Through its island building efforts, Beijing has created 3,000 acres of new territory on seven reefs. As part of that they have built three airstrips.

The Philippines, Vietnam, Malaysia, Brunei, and Taiwan also have contesting claims in the area, but what Beijing is belligerently doing dwarfs all of their efforts combined.

The global concern is that China’s land reclamation efforts have turned the region into a potential conflict zone. This week Chinese fighter jets unsafely intercepted a U.S. reconnaissance aircraft flying in international airspace over the South China Sea. See this TomoNews US video for more on what occurred:

China’s ruling Communist Party says its South China Sea claim is historical and based on the so-called “nine-dash line” which shows the extent of its ocean territory.
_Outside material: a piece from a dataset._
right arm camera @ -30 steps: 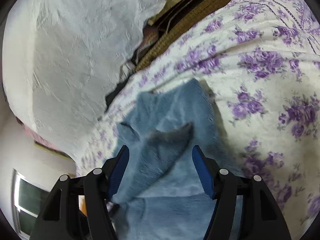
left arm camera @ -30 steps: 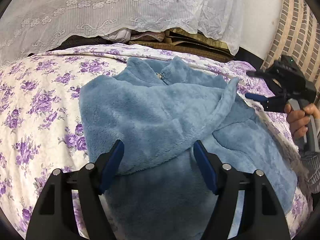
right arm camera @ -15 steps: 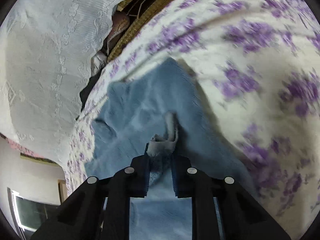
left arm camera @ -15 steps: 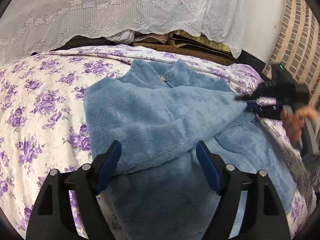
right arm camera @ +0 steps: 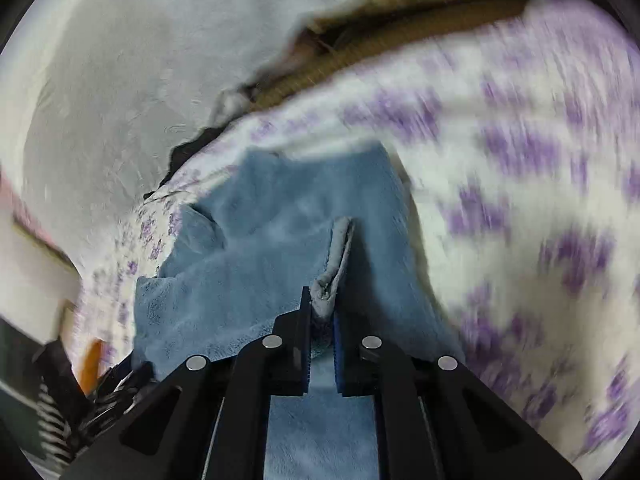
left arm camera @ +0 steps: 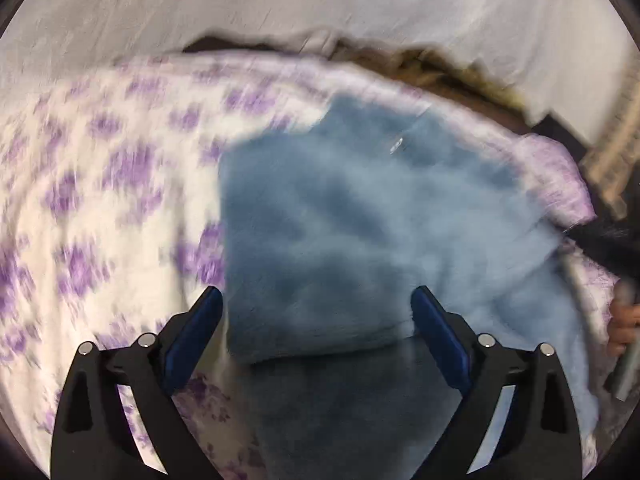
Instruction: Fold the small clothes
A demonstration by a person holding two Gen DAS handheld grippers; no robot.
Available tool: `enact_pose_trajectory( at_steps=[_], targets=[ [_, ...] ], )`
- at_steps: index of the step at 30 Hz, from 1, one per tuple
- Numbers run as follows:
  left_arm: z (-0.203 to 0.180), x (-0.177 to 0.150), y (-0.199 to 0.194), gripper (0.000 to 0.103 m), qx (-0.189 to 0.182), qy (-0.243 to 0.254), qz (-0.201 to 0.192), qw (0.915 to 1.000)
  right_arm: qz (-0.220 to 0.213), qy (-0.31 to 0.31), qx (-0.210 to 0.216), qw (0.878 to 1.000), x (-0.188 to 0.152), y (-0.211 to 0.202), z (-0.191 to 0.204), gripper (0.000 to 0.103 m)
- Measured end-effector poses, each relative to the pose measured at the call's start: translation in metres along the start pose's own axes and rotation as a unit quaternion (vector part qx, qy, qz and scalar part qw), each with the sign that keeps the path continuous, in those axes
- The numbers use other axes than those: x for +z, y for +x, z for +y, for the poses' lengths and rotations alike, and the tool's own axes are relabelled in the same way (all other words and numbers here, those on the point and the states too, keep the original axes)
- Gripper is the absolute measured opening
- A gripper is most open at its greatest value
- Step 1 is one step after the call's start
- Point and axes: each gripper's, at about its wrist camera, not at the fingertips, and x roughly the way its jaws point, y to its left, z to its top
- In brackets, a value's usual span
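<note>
A blue fleece jacket [left arm camera: 360, 220] lies on the floral bedspread [left arm camera: 100, 200], one side folded over its body; the picture is blurred. My left gripper [left arm camera: 316, 312] hovers over the jacket's near folded edge, its jaws opening wide, pads clear of the cloth. In the right wrist view the same blue fleece jacket [right arm camera: 280, 240] spreads below my right gripper [right arm camera: 322, 304], which is shut on a pinched ridge of the jacket's edge that sticks up between the pads. The right gripper's black body [left arm camera: 600, 244] and a hand [left arm camera: 624, 328] show at the left wrist view's right edge.
A white lace cloth [left arm camera: 280, 0] hangs behind the bed, with brown woven matting [right arm camera: 400, 40] under it. A brick wall [left arm camera: 616, 152] stands at the far right. The bedspread [right arm camera: 520, 160] stretches out to the jacket's right in the right wrist view.
My right gripper closed on the jacket's edge and has been dragging it across. My left gripper's jaws spread wider and shifted over the folded fleece. Both views are now blurred by motion.
</note>
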Motion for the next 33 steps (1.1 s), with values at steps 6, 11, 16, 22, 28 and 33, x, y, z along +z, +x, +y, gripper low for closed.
enact_pose_trajectory(
  at_steps=[6,11,16,22,28,33],
  targets=[
    [0.005,0.007,-0.036,0.085,0.022,-0.02,-0.093,0.9952,-0.105,-0.091,0.035,0.99,0.034,-0.034,0.04,0.009],
    [-0.003,-0.001,0.004,0.088,0.039,0.001,-0.005,0.9992,-0.004,-0.011,-0.005,1.0,0.007,0.021,-0.026,0.01],
    [0.004,0.001,-0.005,0.092,0.045,-0.018,-0.009,0.9988,0.003,0.021,0.03,0.999,0.008,0.02,-0.04,0.015],
    [-0.01,0.04,-0.042,0.092,0.012,-0.028,-0.062,0.9976,-0.067,-0.065,-0.001,0.996,0.023,-0.022,-0.003,0.016],
    [-0.038,0.072,0.028,0.092,0.04,-0.01,0.008,0.9991,0.002,-0.062,-0.017,0.998,0.038,0.044,0.011,0.014],
    [-0.044,0.062,0.057,0.098,0.108,0.031,-0.008,0.9936,0.023,-0.02,-0.004,1.0,0.027,0.077,-0.013,0.001]
  ],
)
It’s a claim that most experts say has no legal weight.

China is a party to the U.N. Convention on the Law of the Sea, and that charter provides “no legal basis” for Beijing’s claim, said Alessio Patalano, senior lecturer in Naval History and East Asian Security at King’s College London.

Patalano added that Beijing’s moves also have no historical precedent.

“There is not a precedent of this kind, and this is for two reasons,” Patalano told CNBC.

“First until recently, technology didn’t allow nation states to project power over the oceans as it is possible today,” he said.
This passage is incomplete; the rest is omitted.